## Aim of the exercise
Using the records below, copy exactly the part that opens with the line holding "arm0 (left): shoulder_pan" and closes with the line holding "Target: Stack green", minus the pictures.

## Raw data
================================

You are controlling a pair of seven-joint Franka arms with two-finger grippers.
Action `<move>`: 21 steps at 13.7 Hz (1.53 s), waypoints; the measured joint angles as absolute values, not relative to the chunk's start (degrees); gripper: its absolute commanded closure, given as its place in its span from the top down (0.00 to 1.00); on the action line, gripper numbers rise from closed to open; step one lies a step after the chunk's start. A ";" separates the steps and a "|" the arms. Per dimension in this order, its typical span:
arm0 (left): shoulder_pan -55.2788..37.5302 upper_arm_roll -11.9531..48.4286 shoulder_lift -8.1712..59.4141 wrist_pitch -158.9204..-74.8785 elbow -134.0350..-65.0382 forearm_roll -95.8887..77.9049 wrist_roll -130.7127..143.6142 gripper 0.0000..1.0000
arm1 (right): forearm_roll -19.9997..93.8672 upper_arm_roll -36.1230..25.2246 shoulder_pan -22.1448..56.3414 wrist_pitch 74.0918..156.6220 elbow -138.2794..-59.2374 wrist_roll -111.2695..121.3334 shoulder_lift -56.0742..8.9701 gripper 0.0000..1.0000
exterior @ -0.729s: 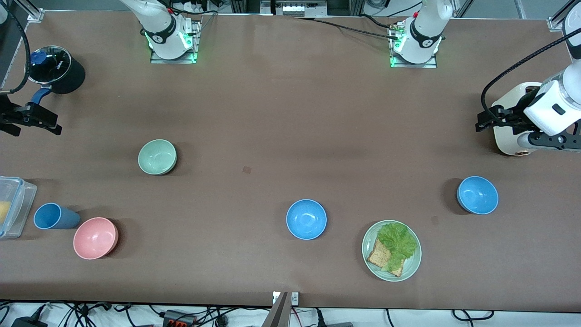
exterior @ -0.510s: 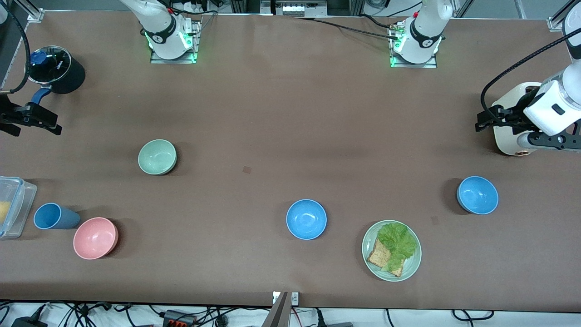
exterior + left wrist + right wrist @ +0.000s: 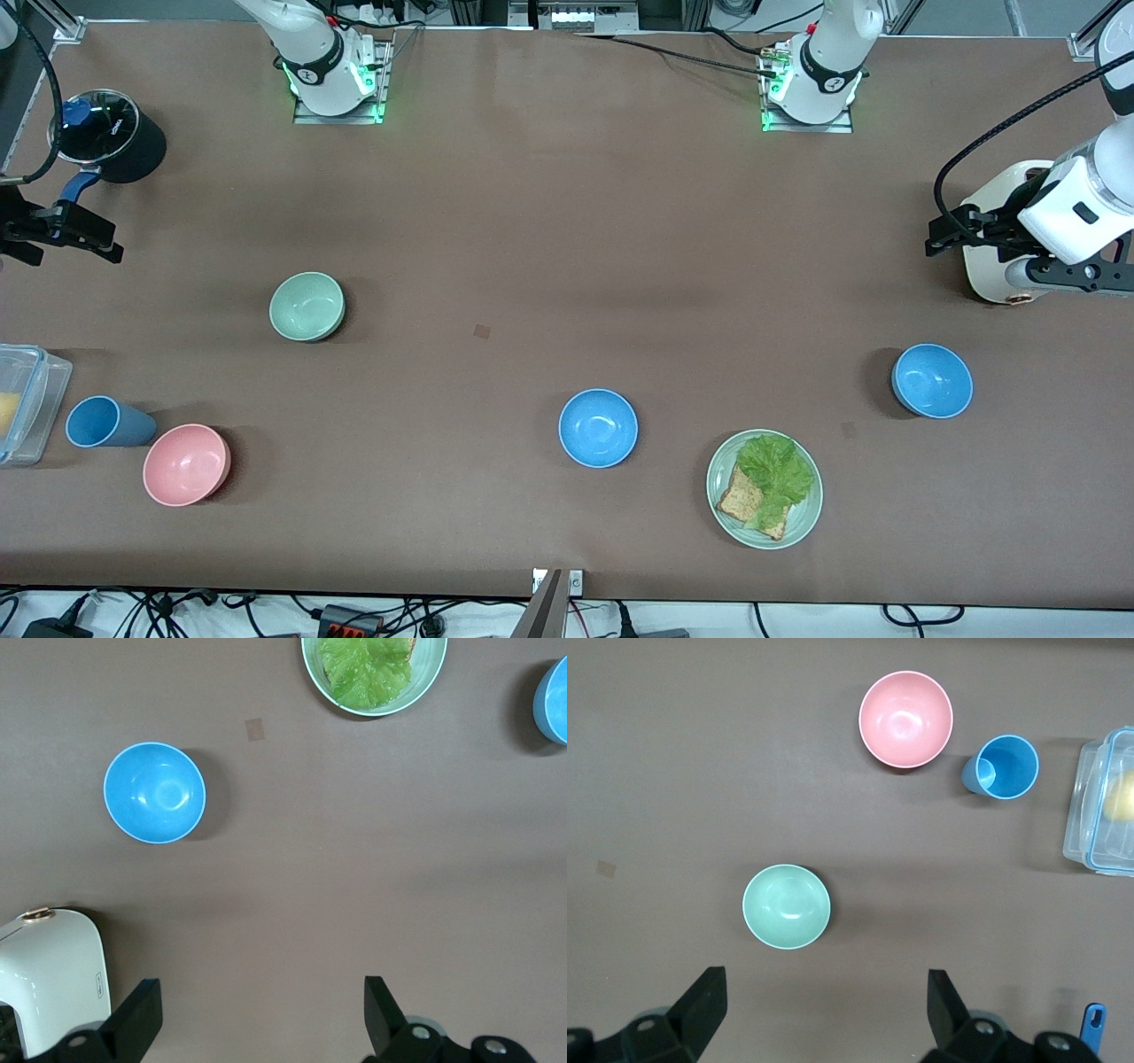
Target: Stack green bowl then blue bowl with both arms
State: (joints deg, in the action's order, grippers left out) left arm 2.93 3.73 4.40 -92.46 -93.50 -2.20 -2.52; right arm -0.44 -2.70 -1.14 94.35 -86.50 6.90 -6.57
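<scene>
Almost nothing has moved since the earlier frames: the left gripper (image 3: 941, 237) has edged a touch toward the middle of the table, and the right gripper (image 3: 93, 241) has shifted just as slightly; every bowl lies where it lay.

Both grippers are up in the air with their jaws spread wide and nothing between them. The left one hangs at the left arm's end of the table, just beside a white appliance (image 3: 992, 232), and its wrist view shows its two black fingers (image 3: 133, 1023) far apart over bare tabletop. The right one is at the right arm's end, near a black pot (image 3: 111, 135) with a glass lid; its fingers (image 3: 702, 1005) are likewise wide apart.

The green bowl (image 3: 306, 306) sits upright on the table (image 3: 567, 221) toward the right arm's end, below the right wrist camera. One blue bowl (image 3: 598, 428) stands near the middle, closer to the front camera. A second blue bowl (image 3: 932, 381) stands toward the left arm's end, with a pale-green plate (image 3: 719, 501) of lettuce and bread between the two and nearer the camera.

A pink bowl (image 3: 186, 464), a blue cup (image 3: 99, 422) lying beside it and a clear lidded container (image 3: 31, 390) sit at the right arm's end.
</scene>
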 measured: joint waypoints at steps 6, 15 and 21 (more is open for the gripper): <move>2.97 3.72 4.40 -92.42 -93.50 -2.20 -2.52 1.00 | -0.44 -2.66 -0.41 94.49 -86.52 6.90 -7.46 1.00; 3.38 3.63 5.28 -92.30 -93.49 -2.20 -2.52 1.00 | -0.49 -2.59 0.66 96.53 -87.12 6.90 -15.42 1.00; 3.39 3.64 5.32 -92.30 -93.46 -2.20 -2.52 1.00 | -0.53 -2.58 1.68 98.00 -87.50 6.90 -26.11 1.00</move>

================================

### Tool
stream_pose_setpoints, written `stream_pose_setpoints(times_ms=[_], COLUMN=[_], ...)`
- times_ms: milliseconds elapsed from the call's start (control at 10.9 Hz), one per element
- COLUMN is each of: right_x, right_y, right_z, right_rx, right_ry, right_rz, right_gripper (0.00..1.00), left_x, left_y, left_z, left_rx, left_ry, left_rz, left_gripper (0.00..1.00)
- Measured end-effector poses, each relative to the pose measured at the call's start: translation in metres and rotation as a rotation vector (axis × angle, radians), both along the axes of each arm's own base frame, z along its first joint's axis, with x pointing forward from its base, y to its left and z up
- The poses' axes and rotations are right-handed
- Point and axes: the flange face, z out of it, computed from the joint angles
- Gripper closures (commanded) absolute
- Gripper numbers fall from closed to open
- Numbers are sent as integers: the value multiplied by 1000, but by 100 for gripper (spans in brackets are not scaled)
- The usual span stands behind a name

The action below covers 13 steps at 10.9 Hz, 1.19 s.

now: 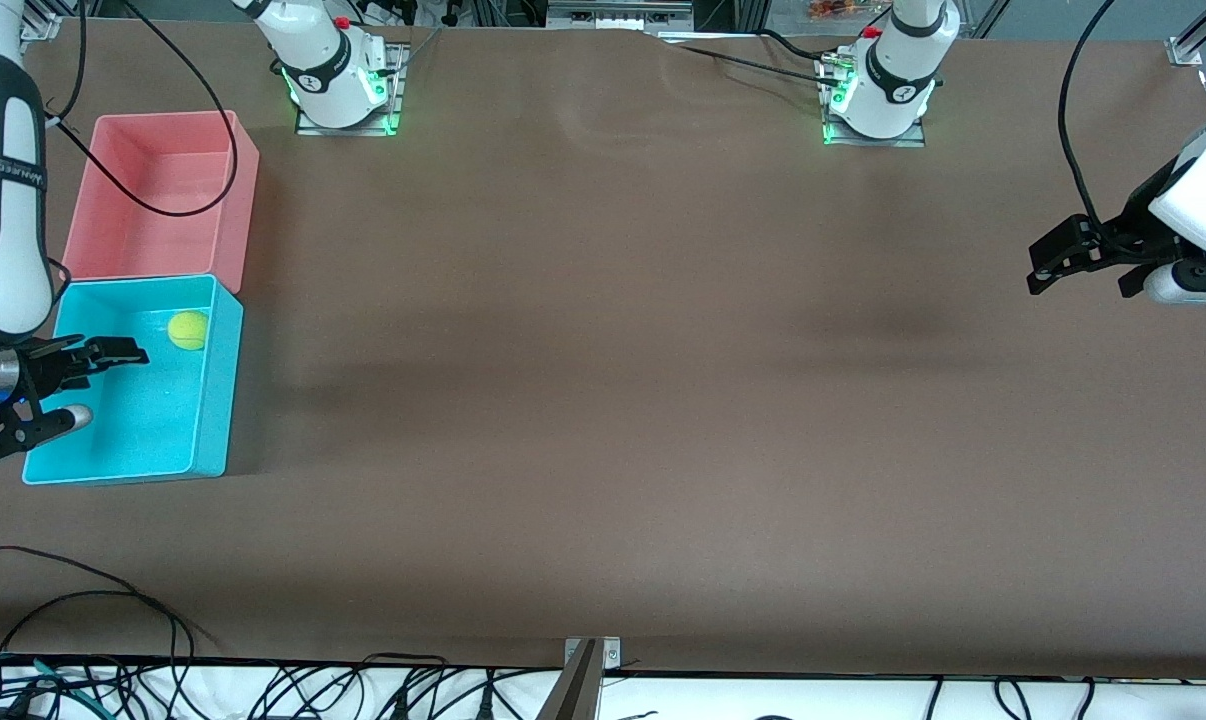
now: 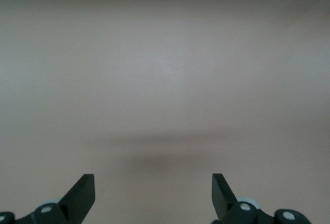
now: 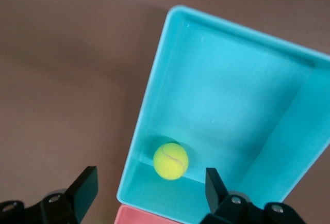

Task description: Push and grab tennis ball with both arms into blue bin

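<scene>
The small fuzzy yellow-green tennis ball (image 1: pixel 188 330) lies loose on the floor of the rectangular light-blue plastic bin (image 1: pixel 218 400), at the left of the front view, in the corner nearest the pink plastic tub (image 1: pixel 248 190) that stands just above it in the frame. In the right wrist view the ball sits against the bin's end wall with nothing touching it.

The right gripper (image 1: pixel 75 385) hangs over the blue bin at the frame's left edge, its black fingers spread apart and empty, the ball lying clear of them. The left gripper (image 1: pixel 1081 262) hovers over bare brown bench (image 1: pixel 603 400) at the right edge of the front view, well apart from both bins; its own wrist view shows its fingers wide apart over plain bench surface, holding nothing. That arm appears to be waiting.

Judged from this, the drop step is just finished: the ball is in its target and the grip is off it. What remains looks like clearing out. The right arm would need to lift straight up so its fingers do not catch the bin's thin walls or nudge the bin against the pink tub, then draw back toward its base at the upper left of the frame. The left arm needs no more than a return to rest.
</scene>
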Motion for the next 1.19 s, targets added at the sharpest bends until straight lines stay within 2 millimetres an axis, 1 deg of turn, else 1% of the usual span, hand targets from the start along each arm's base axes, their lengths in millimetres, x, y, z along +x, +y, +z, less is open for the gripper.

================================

## Result
arm0 (left): shoulder_pan -55.2788..37.5302 upper_arm_roll -11.9531..48.4286 shoulder_lift -8.1712..59.4141 wrist_pitch -158.9204..-74.8785 elbow -134.0350..-65.0382 forearm_roll -95.8887..77.9049 wrist_roll -130.7127..143.6142 gripper 0.0000..1.0000
arm1 (right): forearm_roll -19.9997..93.8672 upper_arm_roll -36.1230..25.2246 shoulder_pan -22.1448..56.3414 wrist_pitch 74.0918..156.6220 elbow -138.2794..-59.2374 wrist_roll -111.2695..121.3334 shoulder_lift -56.0742..8.9701 gripper 0.0000..1.0000
exterior @ -0.729s: 
exterior @ -0.510s: 
exterior + left wrist + right wrist @ +0.000s: 
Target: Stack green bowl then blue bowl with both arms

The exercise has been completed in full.